Like they should have. It was -- it was a candidate that spent tremendously more money than I did, as you know, more than double, and didn't do well in Pennsylvania, this great state. Didn't do well in Florida.

(APPLAUSE)

Didn't do well in North Carolina or South Carolina. I mean, lost Wisconsin for the first time in decades. Lost Michigan. Now, with all that being said, bad candidate, but they said Russia. Then they say awe, and it was Trump that colluded with Russia. I'm saying, I did?

(END VIDEO CLIP)

LEMON: What do you make of that, Dana?

DANA BASH, CHIEF POLITICAL CORRESPONDENT, CNN: OK. Well, first of all, I haven't heard any democrat, even Hillary Clinton and people who work for her, people who worked around her say that the reason that she lost was because of Russia.

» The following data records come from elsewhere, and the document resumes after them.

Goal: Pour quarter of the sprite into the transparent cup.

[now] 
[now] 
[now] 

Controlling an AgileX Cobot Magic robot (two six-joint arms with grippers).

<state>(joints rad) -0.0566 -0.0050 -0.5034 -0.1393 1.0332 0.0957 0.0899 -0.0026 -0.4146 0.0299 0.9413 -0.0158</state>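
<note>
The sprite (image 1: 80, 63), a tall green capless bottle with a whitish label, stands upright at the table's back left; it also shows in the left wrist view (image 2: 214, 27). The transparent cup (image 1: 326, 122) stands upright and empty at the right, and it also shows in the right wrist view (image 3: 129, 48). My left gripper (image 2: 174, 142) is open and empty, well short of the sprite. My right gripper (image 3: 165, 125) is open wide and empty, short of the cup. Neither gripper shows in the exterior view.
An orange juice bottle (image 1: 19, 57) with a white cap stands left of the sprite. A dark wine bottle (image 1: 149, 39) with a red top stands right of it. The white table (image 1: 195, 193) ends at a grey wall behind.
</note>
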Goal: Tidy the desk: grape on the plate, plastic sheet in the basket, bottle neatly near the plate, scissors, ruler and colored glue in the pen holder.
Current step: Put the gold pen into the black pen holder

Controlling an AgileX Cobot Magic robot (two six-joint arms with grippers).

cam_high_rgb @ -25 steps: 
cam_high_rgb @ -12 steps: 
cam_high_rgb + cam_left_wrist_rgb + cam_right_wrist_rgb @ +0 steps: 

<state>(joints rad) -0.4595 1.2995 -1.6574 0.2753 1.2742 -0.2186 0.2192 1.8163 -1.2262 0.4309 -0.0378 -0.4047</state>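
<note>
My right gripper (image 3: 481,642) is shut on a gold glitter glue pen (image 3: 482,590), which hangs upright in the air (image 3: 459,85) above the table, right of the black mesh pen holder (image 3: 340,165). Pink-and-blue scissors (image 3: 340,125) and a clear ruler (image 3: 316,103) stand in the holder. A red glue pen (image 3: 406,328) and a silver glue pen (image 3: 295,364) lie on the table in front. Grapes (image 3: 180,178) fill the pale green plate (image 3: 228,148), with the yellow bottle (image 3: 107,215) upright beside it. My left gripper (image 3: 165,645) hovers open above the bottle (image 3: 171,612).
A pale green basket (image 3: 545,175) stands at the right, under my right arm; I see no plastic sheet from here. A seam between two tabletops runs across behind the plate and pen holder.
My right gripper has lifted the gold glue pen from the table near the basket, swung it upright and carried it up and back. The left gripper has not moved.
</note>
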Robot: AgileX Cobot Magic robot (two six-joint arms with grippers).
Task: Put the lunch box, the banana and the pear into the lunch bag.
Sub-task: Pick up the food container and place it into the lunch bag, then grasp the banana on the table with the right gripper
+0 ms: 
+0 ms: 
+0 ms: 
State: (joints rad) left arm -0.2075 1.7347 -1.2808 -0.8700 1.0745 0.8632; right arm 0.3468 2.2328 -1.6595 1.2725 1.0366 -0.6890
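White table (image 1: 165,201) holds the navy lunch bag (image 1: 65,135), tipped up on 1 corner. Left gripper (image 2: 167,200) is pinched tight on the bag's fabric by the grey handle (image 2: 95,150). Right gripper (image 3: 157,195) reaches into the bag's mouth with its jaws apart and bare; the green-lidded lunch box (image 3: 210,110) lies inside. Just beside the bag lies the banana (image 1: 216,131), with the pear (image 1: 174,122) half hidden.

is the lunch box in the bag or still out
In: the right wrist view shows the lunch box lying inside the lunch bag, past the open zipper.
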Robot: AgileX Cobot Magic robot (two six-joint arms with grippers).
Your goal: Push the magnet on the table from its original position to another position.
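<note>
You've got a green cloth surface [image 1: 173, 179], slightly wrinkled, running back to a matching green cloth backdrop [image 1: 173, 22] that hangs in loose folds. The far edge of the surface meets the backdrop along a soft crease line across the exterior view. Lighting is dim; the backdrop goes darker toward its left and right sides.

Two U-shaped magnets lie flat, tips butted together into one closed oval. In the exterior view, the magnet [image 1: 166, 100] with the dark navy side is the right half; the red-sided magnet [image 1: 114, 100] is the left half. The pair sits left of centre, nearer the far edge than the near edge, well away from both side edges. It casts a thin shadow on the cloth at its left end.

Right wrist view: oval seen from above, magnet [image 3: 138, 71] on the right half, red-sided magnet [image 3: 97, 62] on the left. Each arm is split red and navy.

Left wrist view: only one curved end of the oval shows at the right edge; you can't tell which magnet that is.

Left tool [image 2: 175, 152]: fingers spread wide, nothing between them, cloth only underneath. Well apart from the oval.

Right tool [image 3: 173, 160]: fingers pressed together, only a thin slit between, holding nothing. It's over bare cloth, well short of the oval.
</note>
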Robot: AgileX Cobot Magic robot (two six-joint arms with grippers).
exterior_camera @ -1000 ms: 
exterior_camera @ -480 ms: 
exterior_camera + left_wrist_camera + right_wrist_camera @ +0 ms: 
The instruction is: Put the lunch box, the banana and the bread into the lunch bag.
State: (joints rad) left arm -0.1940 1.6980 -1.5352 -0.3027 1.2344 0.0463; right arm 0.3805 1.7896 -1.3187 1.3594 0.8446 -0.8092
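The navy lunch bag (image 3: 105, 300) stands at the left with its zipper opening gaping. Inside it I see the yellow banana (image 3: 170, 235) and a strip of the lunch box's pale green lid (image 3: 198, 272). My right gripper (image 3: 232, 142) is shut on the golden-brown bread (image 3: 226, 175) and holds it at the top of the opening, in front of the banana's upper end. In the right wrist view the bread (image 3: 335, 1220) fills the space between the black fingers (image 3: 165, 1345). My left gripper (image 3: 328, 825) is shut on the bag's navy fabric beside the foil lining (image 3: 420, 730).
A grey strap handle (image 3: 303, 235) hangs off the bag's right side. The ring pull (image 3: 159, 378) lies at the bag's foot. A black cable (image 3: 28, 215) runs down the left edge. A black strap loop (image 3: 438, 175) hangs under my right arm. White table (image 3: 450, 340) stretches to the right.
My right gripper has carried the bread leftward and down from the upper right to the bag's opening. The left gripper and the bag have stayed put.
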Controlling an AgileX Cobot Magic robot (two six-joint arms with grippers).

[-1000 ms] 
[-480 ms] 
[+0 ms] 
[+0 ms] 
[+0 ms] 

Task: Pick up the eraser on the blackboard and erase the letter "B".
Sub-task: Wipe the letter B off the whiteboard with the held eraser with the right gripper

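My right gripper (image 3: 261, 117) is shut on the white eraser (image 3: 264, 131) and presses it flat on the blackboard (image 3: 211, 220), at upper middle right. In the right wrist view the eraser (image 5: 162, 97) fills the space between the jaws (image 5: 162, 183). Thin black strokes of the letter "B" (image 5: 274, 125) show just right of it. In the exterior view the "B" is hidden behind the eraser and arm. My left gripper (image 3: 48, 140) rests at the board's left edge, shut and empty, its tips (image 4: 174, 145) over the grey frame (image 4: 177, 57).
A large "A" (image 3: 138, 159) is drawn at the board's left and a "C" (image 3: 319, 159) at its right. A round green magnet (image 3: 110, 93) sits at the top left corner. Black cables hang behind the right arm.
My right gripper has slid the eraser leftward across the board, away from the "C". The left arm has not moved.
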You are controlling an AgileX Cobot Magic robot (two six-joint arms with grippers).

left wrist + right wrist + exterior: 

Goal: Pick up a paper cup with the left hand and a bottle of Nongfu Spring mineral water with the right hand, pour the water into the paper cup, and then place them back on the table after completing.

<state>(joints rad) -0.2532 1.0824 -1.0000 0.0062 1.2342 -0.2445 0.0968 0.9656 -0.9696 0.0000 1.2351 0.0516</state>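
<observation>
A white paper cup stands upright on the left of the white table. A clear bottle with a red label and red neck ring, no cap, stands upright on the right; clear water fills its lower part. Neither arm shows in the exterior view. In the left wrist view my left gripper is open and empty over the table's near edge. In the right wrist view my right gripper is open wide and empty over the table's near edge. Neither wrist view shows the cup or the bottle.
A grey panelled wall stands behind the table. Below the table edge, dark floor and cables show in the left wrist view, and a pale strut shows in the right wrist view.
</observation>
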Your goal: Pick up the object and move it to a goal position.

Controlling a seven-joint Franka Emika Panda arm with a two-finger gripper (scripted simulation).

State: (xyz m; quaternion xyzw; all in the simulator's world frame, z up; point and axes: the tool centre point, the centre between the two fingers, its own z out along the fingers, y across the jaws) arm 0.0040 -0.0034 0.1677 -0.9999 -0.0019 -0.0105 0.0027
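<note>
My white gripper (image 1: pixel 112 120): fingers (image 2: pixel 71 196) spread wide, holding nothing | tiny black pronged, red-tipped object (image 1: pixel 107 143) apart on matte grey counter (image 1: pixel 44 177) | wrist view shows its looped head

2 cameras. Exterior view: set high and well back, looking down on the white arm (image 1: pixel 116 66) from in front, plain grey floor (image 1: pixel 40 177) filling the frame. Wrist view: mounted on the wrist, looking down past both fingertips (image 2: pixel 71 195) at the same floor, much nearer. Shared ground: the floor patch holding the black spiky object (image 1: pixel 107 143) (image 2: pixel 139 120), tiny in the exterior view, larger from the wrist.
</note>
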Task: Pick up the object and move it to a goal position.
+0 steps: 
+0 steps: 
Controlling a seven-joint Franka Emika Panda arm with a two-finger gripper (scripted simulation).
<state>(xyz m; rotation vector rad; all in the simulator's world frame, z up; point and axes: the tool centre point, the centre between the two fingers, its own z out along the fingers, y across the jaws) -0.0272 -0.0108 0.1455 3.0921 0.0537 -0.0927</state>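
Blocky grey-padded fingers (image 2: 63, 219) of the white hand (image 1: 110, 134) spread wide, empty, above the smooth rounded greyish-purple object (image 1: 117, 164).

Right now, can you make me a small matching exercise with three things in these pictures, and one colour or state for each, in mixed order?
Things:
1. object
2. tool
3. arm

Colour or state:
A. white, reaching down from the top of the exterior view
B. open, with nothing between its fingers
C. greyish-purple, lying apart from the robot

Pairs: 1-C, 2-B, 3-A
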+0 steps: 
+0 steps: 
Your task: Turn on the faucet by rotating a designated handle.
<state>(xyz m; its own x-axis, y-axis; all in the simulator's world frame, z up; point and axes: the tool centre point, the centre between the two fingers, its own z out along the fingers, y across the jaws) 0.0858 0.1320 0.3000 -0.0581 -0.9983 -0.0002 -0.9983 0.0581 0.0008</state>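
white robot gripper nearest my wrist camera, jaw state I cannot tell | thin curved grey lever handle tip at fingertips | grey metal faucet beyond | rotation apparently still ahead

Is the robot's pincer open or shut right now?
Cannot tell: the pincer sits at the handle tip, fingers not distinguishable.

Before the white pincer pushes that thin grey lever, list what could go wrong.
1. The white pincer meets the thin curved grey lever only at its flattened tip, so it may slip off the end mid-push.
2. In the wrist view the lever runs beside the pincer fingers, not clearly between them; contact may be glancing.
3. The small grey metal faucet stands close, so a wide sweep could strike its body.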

Sure, they have suggested that Russia certainly contributed to the chaos that went into the election in 2016. But not that it was the reason.

Secondly, the whole question of collusion, that was, we learned, after the election, not until this year, was something that the FBI began looking into during 2016.

So I think that sort of sets that record straight. Having said all of that, I don't remember actually ever hearing the president say what he just said on Russia, that you can't allow them to be involved in our elections.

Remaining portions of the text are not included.